Work request: Leave the pictures out, and repeat exactly every line from the one with "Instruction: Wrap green" through the end of the data below.

Collected material:
==================================================
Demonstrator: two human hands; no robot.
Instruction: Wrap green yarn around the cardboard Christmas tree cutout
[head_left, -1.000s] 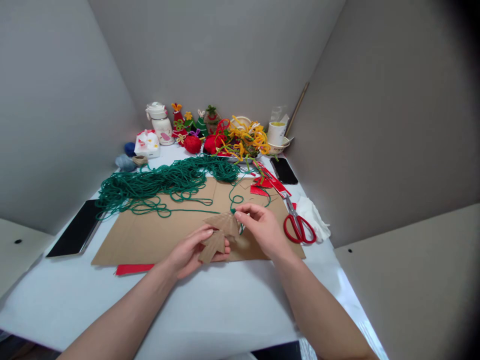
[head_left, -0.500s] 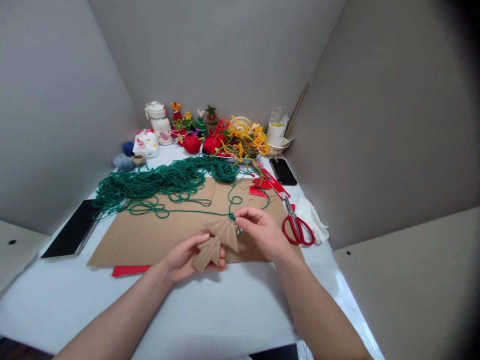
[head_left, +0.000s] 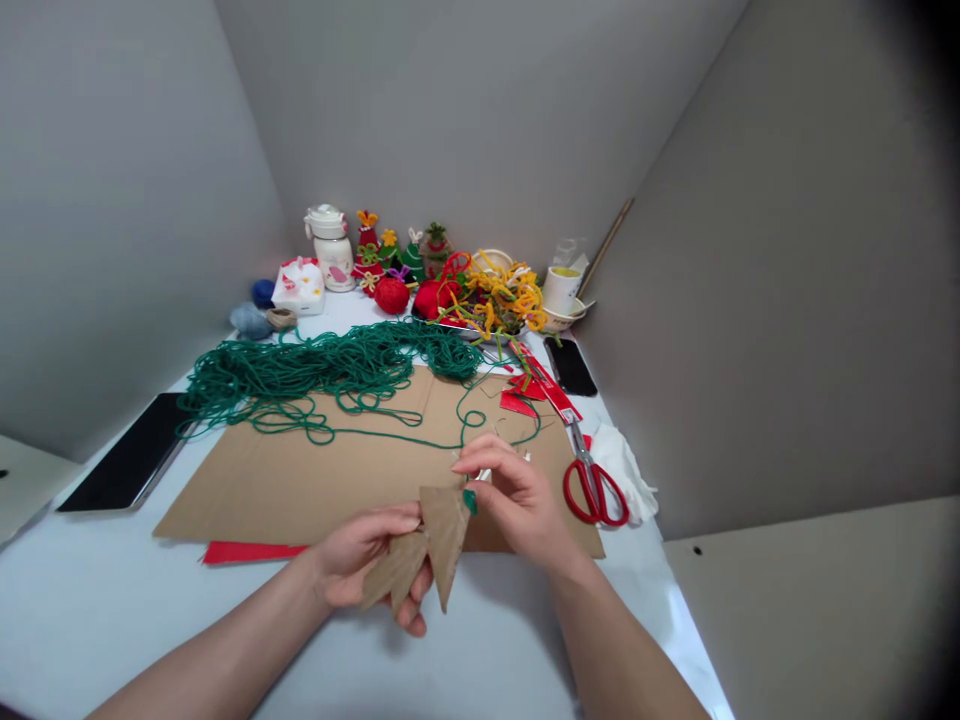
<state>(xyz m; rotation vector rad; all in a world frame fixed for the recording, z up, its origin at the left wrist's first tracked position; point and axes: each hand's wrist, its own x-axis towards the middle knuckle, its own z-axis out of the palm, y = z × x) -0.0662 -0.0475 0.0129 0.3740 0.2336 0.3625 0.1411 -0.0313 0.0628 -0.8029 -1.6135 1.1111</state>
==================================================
Task result:
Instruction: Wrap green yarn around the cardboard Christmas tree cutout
[head_left, -1.000s] 
[head_left, -0.500s] 
[head_left, +0.000s] 
<state>(xyz m; rotation vector rad; all in a world frame fixed for the recording, z up, its origin at the left wrist's first tracked position; point and axes: each hand's wrist, its own x-axis towards the middle knuckle, its own z-axis out of the palm, y = z × x) -0.0662 -0.0475 0.0129 0.3740 0.2336 0.3625 0.1411 -0.0313 0.0628 -0.8029 -1.6135 1.1111</state>

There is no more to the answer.